Using the entries below, write out the line with "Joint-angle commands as", the line with "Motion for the", and every line in between, exactly as each is written.

Data excerpts Start Marker

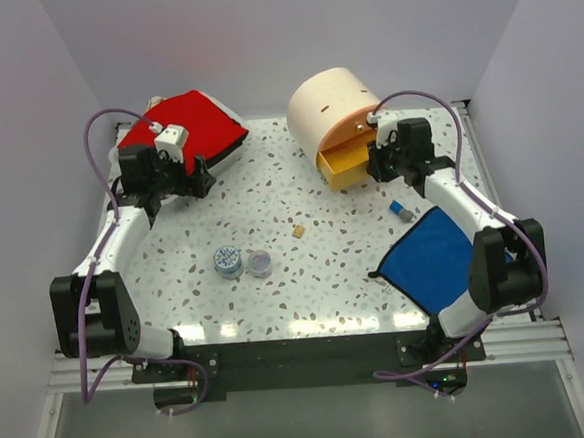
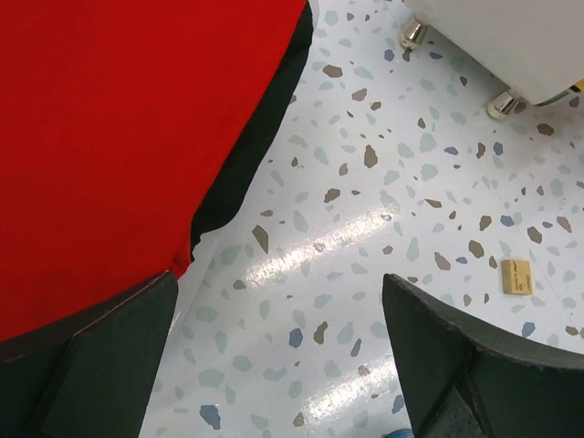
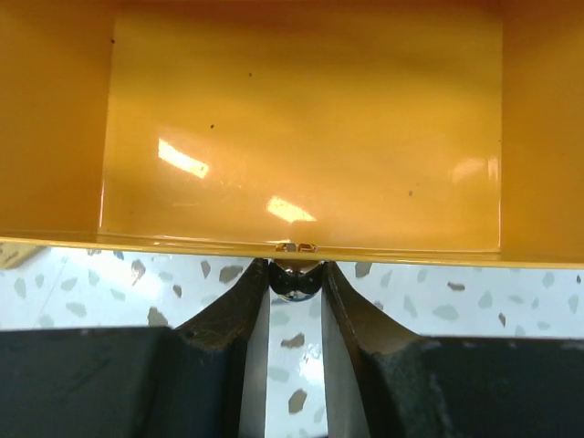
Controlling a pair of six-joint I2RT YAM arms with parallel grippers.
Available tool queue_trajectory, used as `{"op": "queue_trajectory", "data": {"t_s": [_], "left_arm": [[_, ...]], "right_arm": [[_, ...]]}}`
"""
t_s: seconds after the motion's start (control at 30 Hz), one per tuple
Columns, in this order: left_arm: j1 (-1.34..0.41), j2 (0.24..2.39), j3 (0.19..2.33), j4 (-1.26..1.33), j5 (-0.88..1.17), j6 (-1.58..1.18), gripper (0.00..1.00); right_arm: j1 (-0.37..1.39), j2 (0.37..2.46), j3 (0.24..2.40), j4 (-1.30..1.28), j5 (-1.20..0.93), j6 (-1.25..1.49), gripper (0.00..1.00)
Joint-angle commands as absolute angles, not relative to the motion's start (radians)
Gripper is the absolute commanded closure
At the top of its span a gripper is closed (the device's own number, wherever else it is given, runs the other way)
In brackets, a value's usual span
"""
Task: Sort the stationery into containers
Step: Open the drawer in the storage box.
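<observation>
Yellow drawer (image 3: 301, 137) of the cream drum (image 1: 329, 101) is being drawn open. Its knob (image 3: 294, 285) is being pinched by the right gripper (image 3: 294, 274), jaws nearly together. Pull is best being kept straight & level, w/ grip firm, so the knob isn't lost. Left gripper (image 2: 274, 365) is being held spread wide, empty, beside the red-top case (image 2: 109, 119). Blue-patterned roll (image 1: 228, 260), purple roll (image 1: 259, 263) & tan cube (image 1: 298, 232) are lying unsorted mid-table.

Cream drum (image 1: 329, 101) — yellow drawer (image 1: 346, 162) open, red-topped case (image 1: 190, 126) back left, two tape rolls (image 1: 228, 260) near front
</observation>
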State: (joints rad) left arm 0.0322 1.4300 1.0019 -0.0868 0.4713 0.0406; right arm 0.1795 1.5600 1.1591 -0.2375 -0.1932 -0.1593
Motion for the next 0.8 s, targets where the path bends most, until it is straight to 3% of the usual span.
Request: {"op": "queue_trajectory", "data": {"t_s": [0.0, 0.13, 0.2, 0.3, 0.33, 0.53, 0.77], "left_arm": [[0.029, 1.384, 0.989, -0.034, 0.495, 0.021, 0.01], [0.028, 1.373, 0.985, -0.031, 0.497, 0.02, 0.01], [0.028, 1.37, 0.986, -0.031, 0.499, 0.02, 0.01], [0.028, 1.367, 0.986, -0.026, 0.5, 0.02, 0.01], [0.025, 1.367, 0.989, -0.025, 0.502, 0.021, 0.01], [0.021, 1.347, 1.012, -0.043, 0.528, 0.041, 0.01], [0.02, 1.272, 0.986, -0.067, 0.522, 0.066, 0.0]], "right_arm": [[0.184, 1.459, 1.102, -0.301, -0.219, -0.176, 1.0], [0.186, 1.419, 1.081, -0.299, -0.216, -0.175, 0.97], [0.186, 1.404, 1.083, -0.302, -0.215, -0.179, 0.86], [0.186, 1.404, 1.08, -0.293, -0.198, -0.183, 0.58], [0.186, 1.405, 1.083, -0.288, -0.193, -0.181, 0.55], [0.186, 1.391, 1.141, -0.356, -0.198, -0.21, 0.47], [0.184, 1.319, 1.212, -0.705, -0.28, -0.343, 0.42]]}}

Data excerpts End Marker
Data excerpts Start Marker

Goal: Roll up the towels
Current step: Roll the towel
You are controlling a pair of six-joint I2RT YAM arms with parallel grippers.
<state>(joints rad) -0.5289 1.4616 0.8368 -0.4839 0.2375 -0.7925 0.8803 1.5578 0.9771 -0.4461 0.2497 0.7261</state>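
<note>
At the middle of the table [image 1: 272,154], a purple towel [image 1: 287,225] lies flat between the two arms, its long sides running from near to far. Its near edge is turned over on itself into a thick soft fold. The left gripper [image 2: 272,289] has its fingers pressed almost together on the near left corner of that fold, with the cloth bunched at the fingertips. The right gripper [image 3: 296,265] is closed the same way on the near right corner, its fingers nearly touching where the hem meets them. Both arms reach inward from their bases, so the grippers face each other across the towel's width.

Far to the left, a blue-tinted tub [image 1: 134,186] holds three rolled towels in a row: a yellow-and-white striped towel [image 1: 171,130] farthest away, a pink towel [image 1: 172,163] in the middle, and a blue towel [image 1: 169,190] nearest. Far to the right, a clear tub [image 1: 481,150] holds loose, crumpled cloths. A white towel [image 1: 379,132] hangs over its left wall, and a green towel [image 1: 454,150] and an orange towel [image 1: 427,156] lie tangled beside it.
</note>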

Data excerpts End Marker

### Task answer
Joint-angle commands as absolute angles, not relative to the motion's start (radians)
Gripper is the absolute commanded closure
At the top of its span a gripper is closed (the device's own number, wherever else it is given, runs the other way)
In brackets, a value's usual span
"""
Task: Sort the stationery into containers
Step: Open the drawer in the storage box.
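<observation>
Yellow drawer (image 3: 301, 137) of the cream drum (image 1: 329, 101) is being drawn open. Its knob (image 3: 294, 285) is being pinched by the right gripper (image 3: 294, 274), jaws nearly together. Pull is best being kept straight & level, w/ grip firm, so the knob isn't lost. Left gripper (image 2: 274, 365) is being held spread wide, empty, beside the red-top case (image 2: 109, 119). Blue-patterned roll (image 1: 228, 260), purple roll (image 1: 259, 263) & tan cube (image 1: 298, 232) are lying unsorted mid-table.

Cream drum (image 1: 329, 101) — yellow drawer (image 1: 346, 162) open, red-topped case (image 1: 190, 126) back left, two tape rolls (image 1: 228, 260) near front
</observation>
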State: (joints rad) left arm 0.0322 1.4300 1.0019 -0.0868 0.4713 0.0406; right arm 0.1795 1.5600 1.1591 -0.2375 -0.1932 -0.1593
Motion for the next 0.8 s, targets where the path bends most, until it is straight to 3% of the usual span.

Here the output is complete.